Self doubt, I think, is one of the hardest things a wannabe writer has to live with. The questions which buzz around my brain a lot are, “Am I any good?” or “Will I ever be any good?”

I suppose the only way we can tell is by getting our work “out there”. Sometimes even that doesn’t help though, especially when the rejections keep flooding back in.

I am yet to find myself at a stage where I have a novel good enough to send out to potential agents. So far I have completed first drafts of two novels. The first will probably never see the light of day and languishes on a bookshelf in a folder. It is, I think, a poor first attempt but maybe one day I’ll dig it out again and see whether it has any glimmer of potential. The second, I was part way through a first edit when I lost my way and was then side-tracked by the thought of writing something completely new during November and the challenge of completing the 50,000 words with NaNoWriMo.

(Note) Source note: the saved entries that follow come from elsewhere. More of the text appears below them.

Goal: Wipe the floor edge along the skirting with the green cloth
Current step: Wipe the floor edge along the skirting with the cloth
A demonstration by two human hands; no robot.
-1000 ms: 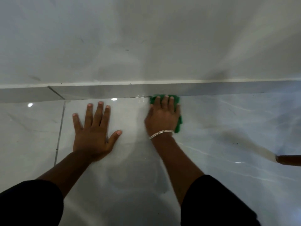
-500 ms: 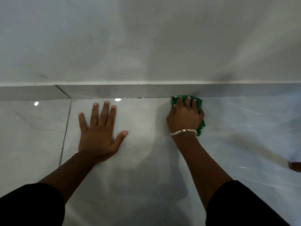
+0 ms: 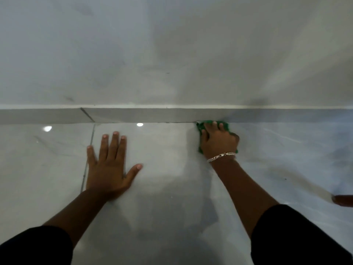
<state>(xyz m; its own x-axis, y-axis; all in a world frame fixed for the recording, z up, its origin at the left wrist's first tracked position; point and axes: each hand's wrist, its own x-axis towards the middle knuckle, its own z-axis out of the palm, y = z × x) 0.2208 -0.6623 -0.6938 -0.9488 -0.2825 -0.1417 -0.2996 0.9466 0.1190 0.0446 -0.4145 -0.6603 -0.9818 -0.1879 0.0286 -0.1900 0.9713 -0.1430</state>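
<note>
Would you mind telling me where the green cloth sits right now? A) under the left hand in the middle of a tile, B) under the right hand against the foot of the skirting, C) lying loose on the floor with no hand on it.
B: the right hand presses the green cloth flat where floor meets skirting.

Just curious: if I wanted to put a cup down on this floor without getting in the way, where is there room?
Bare tile lies between the left hand and right hand, and right of the green cloth below the skirting. Crowded only under the hands.
</note>
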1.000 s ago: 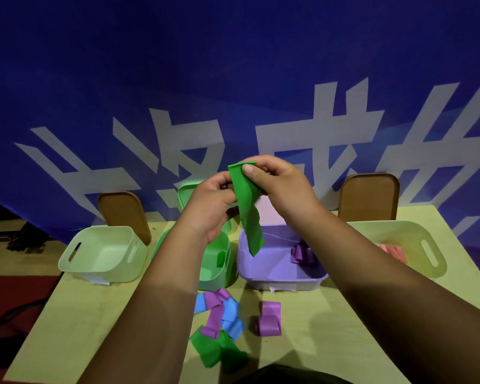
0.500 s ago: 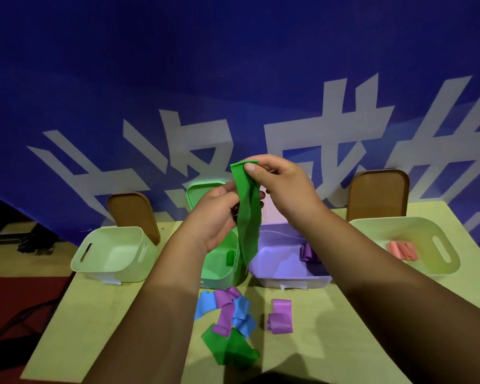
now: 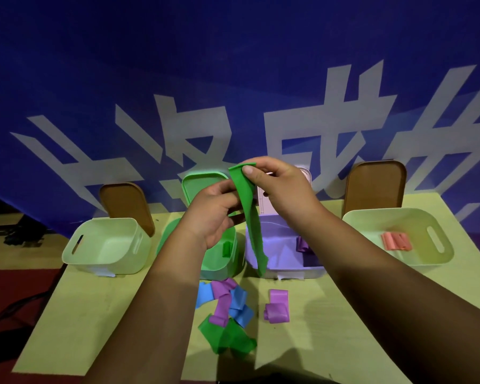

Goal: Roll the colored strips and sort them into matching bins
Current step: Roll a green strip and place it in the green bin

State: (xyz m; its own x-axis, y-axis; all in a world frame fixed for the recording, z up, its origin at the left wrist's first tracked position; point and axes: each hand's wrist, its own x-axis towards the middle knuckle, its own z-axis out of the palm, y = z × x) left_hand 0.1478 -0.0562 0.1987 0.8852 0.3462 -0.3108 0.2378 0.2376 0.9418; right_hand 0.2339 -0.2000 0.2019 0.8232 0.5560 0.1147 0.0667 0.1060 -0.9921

At the moment I am concentrating book 3. Since the end of November I have completed another 15,000 words and am hoping to reach 100,000 by the end of March, that’s if I pull my finger out anyway. Then I will break away from it, try to finish the first edit of book 2 and then return to edit book 3. Well that’s the plan.

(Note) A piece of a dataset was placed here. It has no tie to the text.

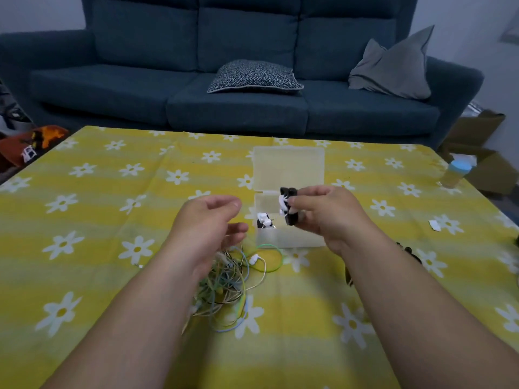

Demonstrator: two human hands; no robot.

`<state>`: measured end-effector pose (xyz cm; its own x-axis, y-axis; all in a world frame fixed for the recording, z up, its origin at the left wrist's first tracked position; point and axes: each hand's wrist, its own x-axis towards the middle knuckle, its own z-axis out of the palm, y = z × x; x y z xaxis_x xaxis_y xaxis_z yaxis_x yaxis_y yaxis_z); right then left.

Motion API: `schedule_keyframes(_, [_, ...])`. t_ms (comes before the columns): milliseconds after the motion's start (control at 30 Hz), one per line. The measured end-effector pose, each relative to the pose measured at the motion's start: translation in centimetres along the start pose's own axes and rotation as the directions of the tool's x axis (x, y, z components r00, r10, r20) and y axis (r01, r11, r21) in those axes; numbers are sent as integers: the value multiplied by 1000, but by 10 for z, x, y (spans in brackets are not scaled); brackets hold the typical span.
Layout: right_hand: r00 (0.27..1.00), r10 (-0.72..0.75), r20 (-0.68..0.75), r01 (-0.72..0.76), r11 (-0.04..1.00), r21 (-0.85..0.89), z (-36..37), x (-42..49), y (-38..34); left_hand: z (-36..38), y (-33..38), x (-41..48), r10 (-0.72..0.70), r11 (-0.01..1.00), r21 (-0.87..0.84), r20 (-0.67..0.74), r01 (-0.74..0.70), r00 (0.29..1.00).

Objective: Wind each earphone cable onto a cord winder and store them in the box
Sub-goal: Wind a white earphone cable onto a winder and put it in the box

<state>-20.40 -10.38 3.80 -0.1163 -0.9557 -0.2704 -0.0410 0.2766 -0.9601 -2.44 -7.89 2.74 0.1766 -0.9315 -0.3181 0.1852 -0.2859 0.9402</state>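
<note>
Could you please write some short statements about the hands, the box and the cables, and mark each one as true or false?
1. The right hand holds a black winder with a white earphone wound on it. True.
2. The box is closed. False: its lid lies open behind it.
3. The left hand grips the loose cables. False: it is open and holds nothing.
4. A second winder already lies in the box. True.

hand [209,223] [328,211] x2 | box [292,237] x1 | wound winder [289,192] [264,220] x2 | cable tangle [224,284] x1 | cushion [254,77] [393,66] x2
</note>
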Motion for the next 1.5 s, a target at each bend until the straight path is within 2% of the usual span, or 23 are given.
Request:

Over the years (and I do mean years) I have been trying to test my talent, or lack of it, with short stories. And herein is where rejection lies. In fact so many of my stories have been rejected that whenever an A4 envelope comes bouncing back through my letter box I refuse to take it personally. I simply open it up, look at the standard rejection slip, sigh, re-read the story, edit, print and send it somewhere else. And then after four or five rejections I put it in a folder, alongside novel number one, and chalk it up to experience.

It’s not all doom and gloom though. I have been on several courses and have received some very positive feedback. I know (or at least I think I do) where my strengths and my weaknesses lie and am determined to work on both. And then last year, one story which I had dusted off and sent out for the third time, actually came highly commended in a Writer’s Forum competition and was published in the Weekly News. Proof positive that not making the grade first time round isn’t an indication of whether something is any good. So maybe I do have some talent after all.

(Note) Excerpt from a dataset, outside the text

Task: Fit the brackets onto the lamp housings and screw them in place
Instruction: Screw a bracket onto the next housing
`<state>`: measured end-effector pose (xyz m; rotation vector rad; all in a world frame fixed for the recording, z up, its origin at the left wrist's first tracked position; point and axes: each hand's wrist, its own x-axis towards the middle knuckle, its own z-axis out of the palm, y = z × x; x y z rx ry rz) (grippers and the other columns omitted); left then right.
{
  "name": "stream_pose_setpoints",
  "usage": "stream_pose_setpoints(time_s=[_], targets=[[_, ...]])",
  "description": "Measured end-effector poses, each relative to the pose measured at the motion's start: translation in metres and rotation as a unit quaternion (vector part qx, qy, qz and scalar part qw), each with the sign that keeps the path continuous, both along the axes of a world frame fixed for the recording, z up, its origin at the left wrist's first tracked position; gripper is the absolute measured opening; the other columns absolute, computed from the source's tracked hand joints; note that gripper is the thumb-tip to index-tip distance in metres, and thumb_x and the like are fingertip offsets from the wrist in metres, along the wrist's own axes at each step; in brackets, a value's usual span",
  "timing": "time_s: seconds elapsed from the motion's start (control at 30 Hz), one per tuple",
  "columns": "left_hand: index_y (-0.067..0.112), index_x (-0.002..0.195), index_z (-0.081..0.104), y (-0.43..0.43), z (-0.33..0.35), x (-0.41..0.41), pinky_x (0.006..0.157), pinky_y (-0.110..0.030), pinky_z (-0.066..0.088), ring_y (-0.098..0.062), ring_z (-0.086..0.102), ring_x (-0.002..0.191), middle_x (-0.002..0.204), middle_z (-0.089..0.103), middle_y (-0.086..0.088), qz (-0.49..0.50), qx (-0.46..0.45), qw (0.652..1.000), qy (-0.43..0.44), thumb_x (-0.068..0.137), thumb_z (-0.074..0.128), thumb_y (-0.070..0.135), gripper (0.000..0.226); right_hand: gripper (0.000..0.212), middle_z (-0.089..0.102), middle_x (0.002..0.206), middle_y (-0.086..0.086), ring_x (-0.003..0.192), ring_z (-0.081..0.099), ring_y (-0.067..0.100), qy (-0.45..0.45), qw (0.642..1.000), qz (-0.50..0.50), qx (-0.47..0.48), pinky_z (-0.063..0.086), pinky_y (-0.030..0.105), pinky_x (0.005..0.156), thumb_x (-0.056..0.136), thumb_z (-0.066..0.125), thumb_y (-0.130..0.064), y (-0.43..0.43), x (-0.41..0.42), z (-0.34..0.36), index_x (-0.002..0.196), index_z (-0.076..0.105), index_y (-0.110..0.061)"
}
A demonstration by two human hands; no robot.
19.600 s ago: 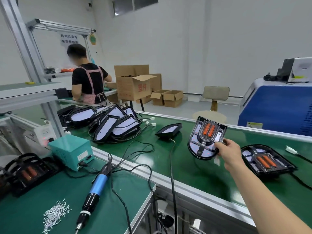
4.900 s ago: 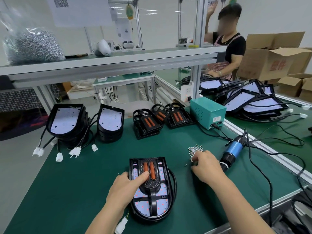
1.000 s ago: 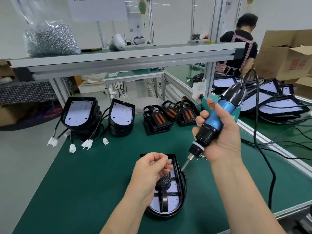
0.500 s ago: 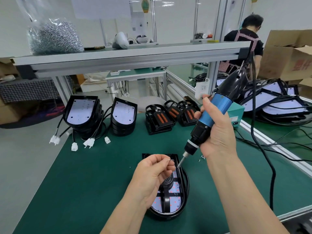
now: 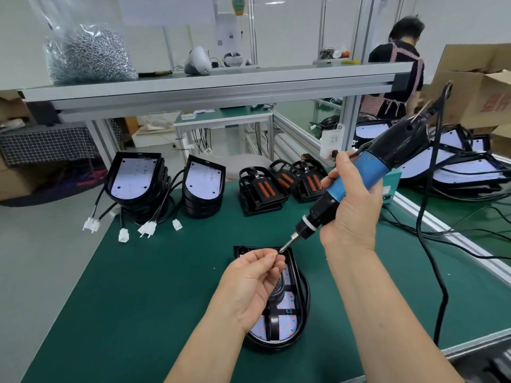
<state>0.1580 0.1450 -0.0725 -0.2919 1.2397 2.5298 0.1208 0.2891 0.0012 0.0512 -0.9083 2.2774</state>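
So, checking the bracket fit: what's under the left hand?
The lamp housing lies beneath the left hand; its bracket shows only at the lower end, the rest is covered.

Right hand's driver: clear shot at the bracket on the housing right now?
Probably not: the left hand, pinching a screw at the driver, covers most of the bracket below the right hand.

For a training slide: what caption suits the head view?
Left hand pinches a screw at the tip of the electric screwdriver gripped by the right hand, above a lamp housing.
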Motion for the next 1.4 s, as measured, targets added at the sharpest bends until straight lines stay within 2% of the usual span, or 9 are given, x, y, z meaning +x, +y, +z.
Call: stream_pose_setpoints(time_s=[0.53, 0.9, 1.1, 1.2, 1.27, 1.33, 1.4], targets=[[-0.004, 0.089, 0.063, 0.007, -0.002, 0.009, 0.057, -0.016, 0.056, -0.013, 0.068, 0.061, 0.078, 0.069, -0.015, 0.025, 0.054, 0.998, -0.013, 0.092, 0.055, -0.012, 0.011, 0.019, 0.055, 0.077, -0.002, 0.06, 0.054, 0.01, -0.01, 1.0, -0.026, 0.003, 0.05, 0.023, 0.061, 0.091, 0.074, -0.013, -0.005, 0.005, -0.005, 0.099, 0.057, -0.016], [-0.004, 0.09, 0.063, 0.006, -0.005, 0.009, 0.058, -0.017, 0.057, -0.014, 0.068, 0.063, 0.078, 0.069, -0.014, 0.024, 0.048, 0.999, -0.007, 0.091, 0.055, -0.012, 0.012, 0.02, 0.055, 0.075, -0.003, 0.06, 0.054, 0.012, -0.029, 0.999, -0.03, 0.015, 0.05, 0.025, 0.064, 0.091, 0.074, -0.016, -0.006, 0.006, -0.007, 0.101, 0.057, -0.017], [-0.001, 0.086, 0.062, 0.014, -0.009, 0.013, 0.061, -0.017, 0.056, -0.013, 0.07, 0.066, 0.072, 0.071, -0.009, 0.089, -0.024, 0.994, 0.053, 0.092, 0.056, -0.012, 0.014, 0.022, 0.059, 0.076, -0.011, 0.061, 0.056, 0.008, -0.027, 0.998, -0.037, 0.032, 0.05, 0.028, 0.07, 0.092, 0.073, -0.019, -0.012, 0.009, -0.007, 0.106, 0.056, -0.018], [0.001, 0.084, 0.062, 0.012, -0.009, 0.013, 0.062, -0.018, 0.055, -0.013, 0.069, 0.068, 0.073, 0.071, -0.008, 0.112, -0.047, 0.989, 0.086, 0.092, 0.058, -0.011, 0.015, 0.027, 0.058, 0.079, -0.002, 0.067, 0.059, 0.013, -0.026, 0.998, 0.016, 0.048, 0.051, 0.027, 0.074, 0.09, 0.071, -0.031, -0.008, 0.013, -0.008, 0.112, 0.058, -0.022], [0.002, 0.084, 0.063, 0.007, -0.007, 0.012, 0.062, -0.018, 0.055, -0.014, 0.068, 0.068, 0.074, 0.071, -0.008, 0.122, -0.064, 0.985, 0.107, 0.092, 0.058, -0.011, 0.016, 0.035, 0.058, 0.085, 0.005, 0.074, 0.061, 0.019, -0.021, 0.997, 0.043, 0.066, 0.053, 0.028, 0.077, 0.089, 0.068, -0.032, -0.003, 0.016, -0.009, 0.12, 0.058, -0.02], [0.003, 0.084, 0.063, 0.006, -0.005, 0.011, 0.062, -0.018, 0.055, -0.013, 0.068, 0.068, 0.072, 0.071, -0.006, 0.128, -0.08, 0.981, 0.122, 0.092, 0.059, -0.011, 0.016, 0.044, 0.055, 0.093, 0.016, 0.078, 0.059, 0.027, -0.017, 0.997, 0.023, 0.067, 0.055, 0.028, 0.073, 0.088, 0.069, -0.025, -0.003, 0.017, -0.009, 0.127, 0.054, -0.01], [0.002, 0.084, 0.063, 0.009, -0.003, 0.013, 0.062, -0.018, 0.055, -0.013, 0.069, 0.068, 0.072, 0.07, -0.006, 0.126, -0.082, 0.98, 0.127, 0.092, 0.059, -0.011, 0.016, 0.039, 0.058, 0.088, 0.01, 0.071, 0.057, 0.025, -0.014, 0.998, -0.028, 0.046, 0.054, 0.029, 0.065, 0.086, 0.069, -0.019, -0.006, 0.015, -0.007, 0.121, 0.053, -0.007]])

I’ve tried a couple of writer’s circles in my area in an effort to get some outside feedback but neither have worked out for me and there I’ve drawn a blank. So I need to find some way of testing the water without publication and without paying out a fortune on critique services.

I was hoping to join the Romantic Novelists Association, New Writers Scheme, and have a novel critiqued that way. Sadly though, I missed the boat for this year and now the scheme is full. Maybe next year I’ll be a bit more on the ball/

In the meantime though I’ve taken the plunge and signed up for a correspondence course with the Writer’s Bureau on Novel and Short Story Writing. Watch this space to see how I get on.